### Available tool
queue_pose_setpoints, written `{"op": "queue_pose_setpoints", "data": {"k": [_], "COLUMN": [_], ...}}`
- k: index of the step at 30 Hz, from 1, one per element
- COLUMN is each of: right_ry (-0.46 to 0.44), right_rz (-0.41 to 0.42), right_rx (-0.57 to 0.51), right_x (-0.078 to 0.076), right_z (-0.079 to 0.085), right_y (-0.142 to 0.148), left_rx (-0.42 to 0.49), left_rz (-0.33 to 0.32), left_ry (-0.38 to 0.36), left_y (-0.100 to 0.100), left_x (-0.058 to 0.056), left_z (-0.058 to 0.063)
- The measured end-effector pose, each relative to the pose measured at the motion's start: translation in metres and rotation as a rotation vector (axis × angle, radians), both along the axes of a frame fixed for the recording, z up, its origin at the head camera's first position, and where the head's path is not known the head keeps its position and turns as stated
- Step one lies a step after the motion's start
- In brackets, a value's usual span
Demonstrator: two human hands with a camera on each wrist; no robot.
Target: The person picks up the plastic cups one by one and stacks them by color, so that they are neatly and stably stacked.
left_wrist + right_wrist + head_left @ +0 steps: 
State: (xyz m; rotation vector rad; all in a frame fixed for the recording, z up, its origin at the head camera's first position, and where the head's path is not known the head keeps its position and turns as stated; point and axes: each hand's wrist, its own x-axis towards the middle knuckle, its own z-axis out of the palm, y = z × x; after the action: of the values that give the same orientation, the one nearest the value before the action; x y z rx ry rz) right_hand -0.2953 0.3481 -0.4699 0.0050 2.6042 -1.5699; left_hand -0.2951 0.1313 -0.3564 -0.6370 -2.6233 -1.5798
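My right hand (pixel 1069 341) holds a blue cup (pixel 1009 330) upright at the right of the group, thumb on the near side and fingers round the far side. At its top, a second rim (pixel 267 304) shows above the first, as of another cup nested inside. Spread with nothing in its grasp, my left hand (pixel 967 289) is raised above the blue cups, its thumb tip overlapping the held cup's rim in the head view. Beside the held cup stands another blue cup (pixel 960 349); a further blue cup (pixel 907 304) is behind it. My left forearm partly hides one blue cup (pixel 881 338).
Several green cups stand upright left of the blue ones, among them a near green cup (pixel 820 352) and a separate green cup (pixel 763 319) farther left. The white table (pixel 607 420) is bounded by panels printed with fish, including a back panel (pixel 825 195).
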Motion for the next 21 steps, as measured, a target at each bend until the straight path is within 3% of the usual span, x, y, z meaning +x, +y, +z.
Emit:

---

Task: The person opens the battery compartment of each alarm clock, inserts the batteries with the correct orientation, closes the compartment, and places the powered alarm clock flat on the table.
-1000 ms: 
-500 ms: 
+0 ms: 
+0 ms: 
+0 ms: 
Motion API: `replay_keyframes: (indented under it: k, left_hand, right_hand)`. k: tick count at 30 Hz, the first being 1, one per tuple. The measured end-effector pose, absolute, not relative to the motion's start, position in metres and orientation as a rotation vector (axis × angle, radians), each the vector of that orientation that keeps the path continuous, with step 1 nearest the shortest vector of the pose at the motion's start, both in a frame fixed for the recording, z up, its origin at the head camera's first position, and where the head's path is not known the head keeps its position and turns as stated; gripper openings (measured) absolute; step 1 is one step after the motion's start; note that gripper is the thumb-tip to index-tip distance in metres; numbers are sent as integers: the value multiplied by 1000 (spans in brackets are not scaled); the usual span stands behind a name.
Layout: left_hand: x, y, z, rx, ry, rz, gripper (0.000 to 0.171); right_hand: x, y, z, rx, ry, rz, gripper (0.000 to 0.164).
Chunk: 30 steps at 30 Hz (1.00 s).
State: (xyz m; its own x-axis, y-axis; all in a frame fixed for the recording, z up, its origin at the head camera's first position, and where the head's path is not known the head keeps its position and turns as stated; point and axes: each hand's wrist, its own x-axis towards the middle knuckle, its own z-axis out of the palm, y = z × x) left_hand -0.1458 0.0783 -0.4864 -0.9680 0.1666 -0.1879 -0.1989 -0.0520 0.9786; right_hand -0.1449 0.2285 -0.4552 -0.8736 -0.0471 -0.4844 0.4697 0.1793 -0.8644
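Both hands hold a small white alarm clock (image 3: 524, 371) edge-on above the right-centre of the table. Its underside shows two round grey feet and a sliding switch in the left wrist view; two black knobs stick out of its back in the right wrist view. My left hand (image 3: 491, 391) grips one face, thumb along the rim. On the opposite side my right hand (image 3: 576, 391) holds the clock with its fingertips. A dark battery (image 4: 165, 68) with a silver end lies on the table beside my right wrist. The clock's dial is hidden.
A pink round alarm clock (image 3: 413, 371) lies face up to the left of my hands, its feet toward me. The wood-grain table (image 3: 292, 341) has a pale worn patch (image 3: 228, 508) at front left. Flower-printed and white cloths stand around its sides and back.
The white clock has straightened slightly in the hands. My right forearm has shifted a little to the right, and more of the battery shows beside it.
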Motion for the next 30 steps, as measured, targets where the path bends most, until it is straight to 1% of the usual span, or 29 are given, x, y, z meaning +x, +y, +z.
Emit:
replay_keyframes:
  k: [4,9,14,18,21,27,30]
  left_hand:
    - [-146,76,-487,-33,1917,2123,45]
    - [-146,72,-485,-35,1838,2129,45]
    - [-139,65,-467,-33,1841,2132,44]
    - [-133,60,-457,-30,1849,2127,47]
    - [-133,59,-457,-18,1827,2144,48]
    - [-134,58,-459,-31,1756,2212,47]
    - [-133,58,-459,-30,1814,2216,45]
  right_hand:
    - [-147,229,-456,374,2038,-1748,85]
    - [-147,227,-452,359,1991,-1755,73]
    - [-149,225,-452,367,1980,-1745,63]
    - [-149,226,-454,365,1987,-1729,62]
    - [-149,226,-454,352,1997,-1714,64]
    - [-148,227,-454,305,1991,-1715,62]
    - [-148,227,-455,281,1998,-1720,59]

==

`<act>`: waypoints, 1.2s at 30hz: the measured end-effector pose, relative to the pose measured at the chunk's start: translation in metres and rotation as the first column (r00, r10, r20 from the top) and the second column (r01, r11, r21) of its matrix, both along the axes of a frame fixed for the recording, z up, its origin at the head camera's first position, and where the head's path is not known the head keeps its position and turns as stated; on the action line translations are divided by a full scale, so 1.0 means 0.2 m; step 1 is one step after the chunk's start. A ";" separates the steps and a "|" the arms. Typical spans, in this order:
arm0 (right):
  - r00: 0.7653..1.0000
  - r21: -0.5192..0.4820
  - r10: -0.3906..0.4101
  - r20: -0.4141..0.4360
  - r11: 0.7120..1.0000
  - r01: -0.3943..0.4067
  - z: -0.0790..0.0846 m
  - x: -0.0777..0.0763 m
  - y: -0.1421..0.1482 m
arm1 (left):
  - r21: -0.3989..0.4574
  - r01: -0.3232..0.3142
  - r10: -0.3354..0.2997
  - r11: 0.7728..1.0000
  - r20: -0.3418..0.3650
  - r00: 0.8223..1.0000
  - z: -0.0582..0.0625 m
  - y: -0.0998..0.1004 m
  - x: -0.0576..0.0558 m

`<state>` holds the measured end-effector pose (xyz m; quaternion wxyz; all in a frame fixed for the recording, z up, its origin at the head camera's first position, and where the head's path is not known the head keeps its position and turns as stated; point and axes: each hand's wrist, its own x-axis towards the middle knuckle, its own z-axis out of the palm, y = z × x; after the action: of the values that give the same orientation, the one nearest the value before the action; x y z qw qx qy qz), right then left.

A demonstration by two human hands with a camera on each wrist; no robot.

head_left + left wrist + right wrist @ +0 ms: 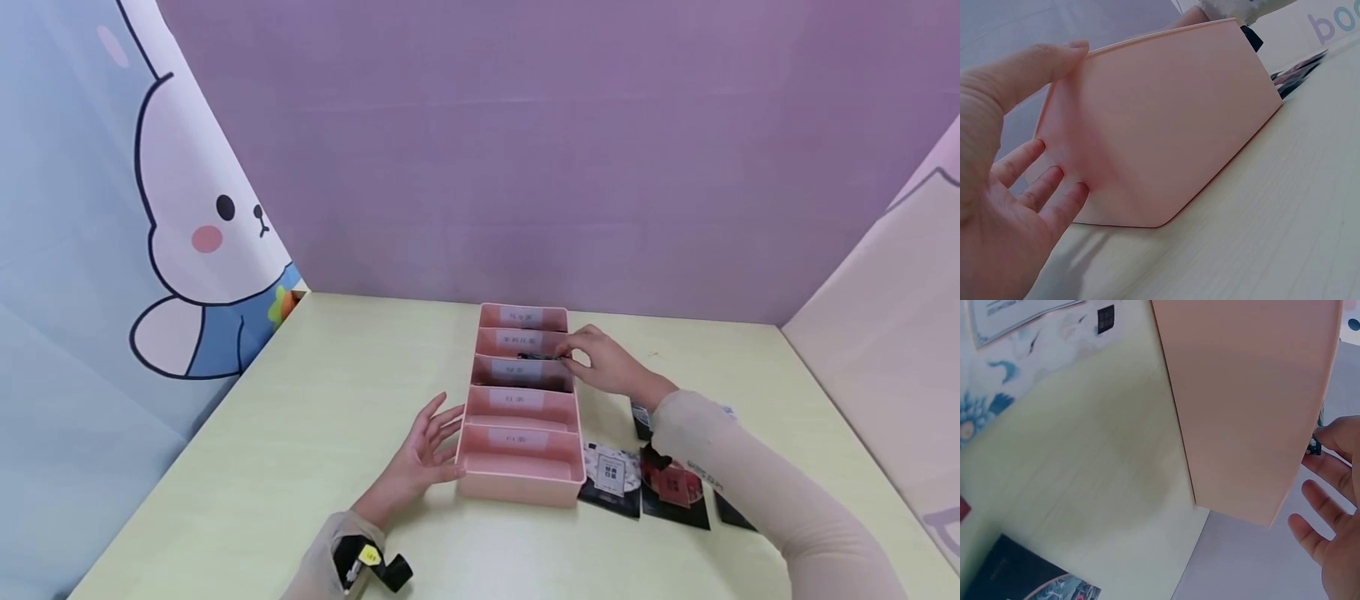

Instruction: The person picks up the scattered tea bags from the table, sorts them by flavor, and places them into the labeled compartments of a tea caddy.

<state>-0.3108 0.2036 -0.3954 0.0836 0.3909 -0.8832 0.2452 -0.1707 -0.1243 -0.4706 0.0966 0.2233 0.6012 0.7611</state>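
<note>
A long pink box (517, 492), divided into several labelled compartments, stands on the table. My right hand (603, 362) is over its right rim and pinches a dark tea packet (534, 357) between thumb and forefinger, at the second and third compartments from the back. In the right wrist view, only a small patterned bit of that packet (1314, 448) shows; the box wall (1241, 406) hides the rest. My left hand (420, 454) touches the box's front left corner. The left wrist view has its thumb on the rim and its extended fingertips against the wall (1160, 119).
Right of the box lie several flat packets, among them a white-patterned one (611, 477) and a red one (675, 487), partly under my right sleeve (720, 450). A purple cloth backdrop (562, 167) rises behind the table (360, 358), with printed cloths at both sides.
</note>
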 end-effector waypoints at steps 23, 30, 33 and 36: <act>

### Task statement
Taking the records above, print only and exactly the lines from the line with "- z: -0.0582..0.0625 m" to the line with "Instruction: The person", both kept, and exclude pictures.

### Result of the exercise
  - z: -0.0582..0.0625 m
  - y: -0.0998..0.1004 m
  - x: -0.0576..0.0558 m

`<state>` holds the measured end-effector pose (xyz m; quaternion wxyz; all in a frame fixed for the recording, z up, its origin at the head camera's first position, and where the head's path is not known the head keeps its position and turns as stated; point and axes: each hand's wrist, its own x-axis towards the middle knuckle, its own z-axis out of the palm, y = z × x; after the action: of the values that give the same orientation, the one nearest the value before the action; x y z qw qx qy qz), right then left.

A demonstration by two human hands with a camera on each wrist; no robot.

head_left + left wrist + right wrist @ +0 ms: 

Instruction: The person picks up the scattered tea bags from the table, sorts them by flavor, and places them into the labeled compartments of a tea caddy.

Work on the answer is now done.